While big corporate sites can afford to install 'smart' firewalls that updtate themselves with fee-based dynamically-maintained databases of intruder IP addresses, that option is typically not available to the small independent Webmaster. So even the simple three-part method described here is useful.

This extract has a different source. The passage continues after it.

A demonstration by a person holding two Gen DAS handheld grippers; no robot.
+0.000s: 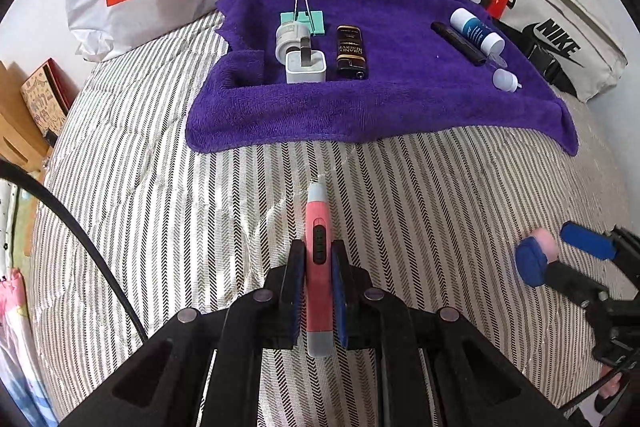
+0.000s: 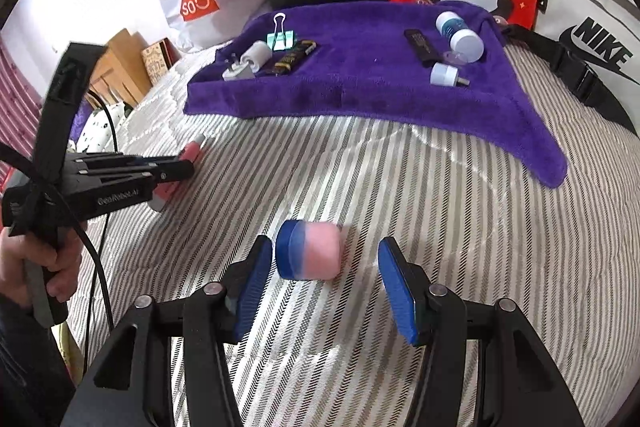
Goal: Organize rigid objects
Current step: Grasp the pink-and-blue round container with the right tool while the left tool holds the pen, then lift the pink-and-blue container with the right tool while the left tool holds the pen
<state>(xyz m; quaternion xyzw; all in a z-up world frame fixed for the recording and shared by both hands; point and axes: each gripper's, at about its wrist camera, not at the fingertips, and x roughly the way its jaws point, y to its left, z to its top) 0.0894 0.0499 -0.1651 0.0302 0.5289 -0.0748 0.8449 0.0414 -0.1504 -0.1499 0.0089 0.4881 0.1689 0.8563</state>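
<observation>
Now | left hand-held gripper (image 1: 318, 267) clamps pink pen (image 1: 318, 247) | right hand-held gripper (image 2: 326, 267) parted around pink-blue cap (image 2: 310, 251)

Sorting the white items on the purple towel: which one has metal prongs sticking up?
The square white charger plug, at the towel's near left beside the black lighter. The other white items show none.

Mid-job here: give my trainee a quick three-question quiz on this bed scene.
1. True or false: the left gripper is shut on the pink pen-shaped tool.
2. Which lies nearest the green binder clip on the purple towel? A) white charger B) dropper bottle C) black stick
3. Fill in: the right gripper is ____ around the pink-and-blue cylinder.

Key: 1 true; 2 A; 3 open
</observation>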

In short, keep up the good work, GaryK. Maybe put a few AdSense ads up on that page, and get some reward for you efforts!

Jim

DanA

5:48 pm on Aug 23, 2004 (gmt 0)

10+ Year Member



Phony robots and phony users.
It's really difficult to trust any user agent (I have a whole lot of fakes -funny ones, logspam, stupid messages...- and Linux UAs - its browsers offer completely configurable UAs-) and as most ill-intentioned have dynamic IP addresses or use proxies such as Google, now I only clean the URL, removing anything that shouldn't be there (even from legitimate buggy search engine robots) and eventually limit the number of pages from the same IP per second (not reliable, even legitimate webbots change host and do not follow robots.txt rules)
Analysing host names might help...

wilderness

6:15 pm on Aug 23, 2004 (gmt 0)

WebmasterWorld Senior Member 10+ Year Member Top Contributors Of The Month



funny ones, logspam, stupid messages...

and even forum links.

I've been dealing with those with

RewriteCond %{HTTP_REFERER}

I also use these for Usenet archive referrals.

Although it doesn't omit the log entries, the result in most instances puts a damper on the traffic.

GaryK

7:32 pm on Aug 23, 2004 (gmt 0)

WebmasterWorld Senior Member 10+ Year Member



Thanks for the words of encouragement Jim.

I guess there is still a place for user agents, at least for now.

It's funny you should mention AdSense because I applied on Saturday. I was going to start soliciting donations but AdSense seems more professional and less greedy on my part. I don't want to make any money off of this project, but I do want to cover my out of pocket expenses like bandwidth.

Now you've got me wondering if I should consider distributing a free list of evil IP Addresses. I have thousands of them on file but never thought they were worth compiling into a file for distribution. If it would help the small webmaster who cannot afford the professional service you mentioned it would be one more thing I could do to help all of us.